So your answer is yes, it was on medical orders.

Edmond A. Tiryak:

–Okay.

In that sense, yes.

However, Petitioner Youngberg has a duty under state law, as the Court of Appeals noticed, to prevent people in his institution from being restrained unless absolutely necessary.

It’s not under Pennsylvania law viewed as necessarily a medical judgment.

It’s a judgment that the superintendent of facility is required to make about use of restraints.

May I ask you–

–I still have great problem with this medical.

If a guy beats up on anybody he sees 24 hours a day, is it a medical decision to restrain him?

Edmond A. Tiryak:

I would say yes, if you’re in a hospital that would be a medical decision.

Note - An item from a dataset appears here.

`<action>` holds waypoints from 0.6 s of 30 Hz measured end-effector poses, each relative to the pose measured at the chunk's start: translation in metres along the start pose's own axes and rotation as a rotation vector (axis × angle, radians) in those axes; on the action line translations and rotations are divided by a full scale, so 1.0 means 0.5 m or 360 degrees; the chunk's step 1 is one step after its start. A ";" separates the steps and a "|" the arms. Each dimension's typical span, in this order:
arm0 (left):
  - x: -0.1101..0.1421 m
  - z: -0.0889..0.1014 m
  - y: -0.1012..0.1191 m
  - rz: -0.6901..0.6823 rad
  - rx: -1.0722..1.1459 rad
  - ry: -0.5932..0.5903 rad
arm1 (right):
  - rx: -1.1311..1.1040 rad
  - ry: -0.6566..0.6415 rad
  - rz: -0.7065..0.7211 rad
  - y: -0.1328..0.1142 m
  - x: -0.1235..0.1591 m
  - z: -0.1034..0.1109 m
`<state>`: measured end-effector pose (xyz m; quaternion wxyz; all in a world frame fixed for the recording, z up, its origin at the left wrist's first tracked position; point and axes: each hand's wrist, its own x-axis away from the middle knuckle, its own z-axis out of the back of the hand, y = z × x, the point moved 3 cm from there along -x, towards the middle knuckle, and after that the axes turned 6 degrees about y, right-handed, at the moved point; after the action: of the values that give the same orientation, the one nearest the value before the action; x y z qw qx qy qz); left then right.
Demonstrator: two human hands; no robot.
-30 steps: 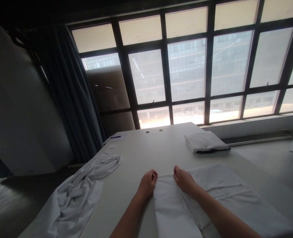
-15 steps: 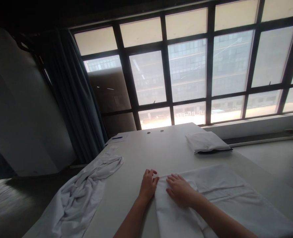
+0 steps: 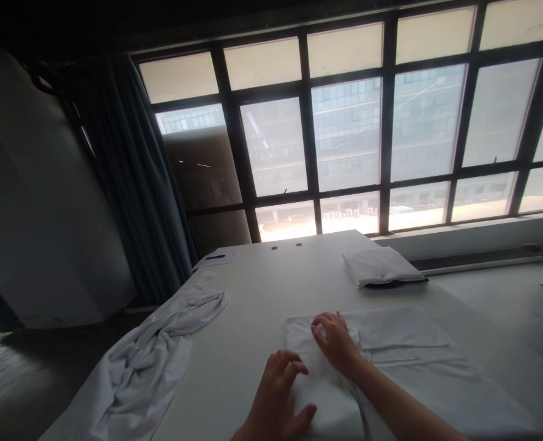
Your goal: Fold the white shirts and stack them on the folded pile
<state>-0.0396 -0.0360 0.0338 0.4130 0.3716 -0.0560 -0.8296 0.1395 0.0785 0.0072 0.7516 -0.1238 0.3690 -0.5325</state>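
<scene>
A white cloth (image 3: 404,343) lies spread and partly folded on the white table (image 3: 262,294) in front of me. My right hand (image 3: 333,340) rests on its folded left part, fingers curled loosely and pressing down near the far corner. My left hand (image 3: 278,398) lies lower, fingers spread flat on the cloth's left edge near the table's front. Neither hand holds anything.
A crumpled white cloth (image 3: 138,373) hangs over the table's left edge. A folded white stack (image 3: 381,266) on something dark sits at the far right. A paper with a blue pen (image 3: 215,257) lies at the far left corner. Large windows stand behind.
My left hand has slid back towards me along the cloth's left edge and opened flat. My right hand has moved left onto the folded part and stayed pressing there.
</scene>
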 end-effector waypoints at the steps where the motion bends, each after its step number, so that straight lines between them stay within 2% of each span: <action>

Well, I would suggest that you not try it and wait for a medical person to protect you.

I mean any imprisoned person can be decided to need restraint and it’s not medical.

I don’t see why you keep stressing medical.

What’s the magic of medical, the word “medical”?

Edmond A. Tiryak:

Well, I think you’re probably right, Your Honor.

I’m not sure there is a magic to that term.

Because you keep saying they’re denied medical treatment.

is it they are denied or that they’re not given?

You know, they’re two different things.

Edmond A. Tiryak:

Well, could I answer–

I mean if you don’t need medical treatment, you’re not denied it, are you?

Edmond A. Tiryak:

–That’s correct.

Certainly if you don’t need it, you wouldn’t be denied that.

But for example, let’s… this gets back to the question of care and treatment.

We have a situation where we have my client confined in a ward under state law where the residents aren’t toilet trained.

Edmond A. Tiryak:

That’s one of the reasons they’re there is because they don’t have those type of skills.

They are not given any toilet training, no rehabilitation to learn how to do that.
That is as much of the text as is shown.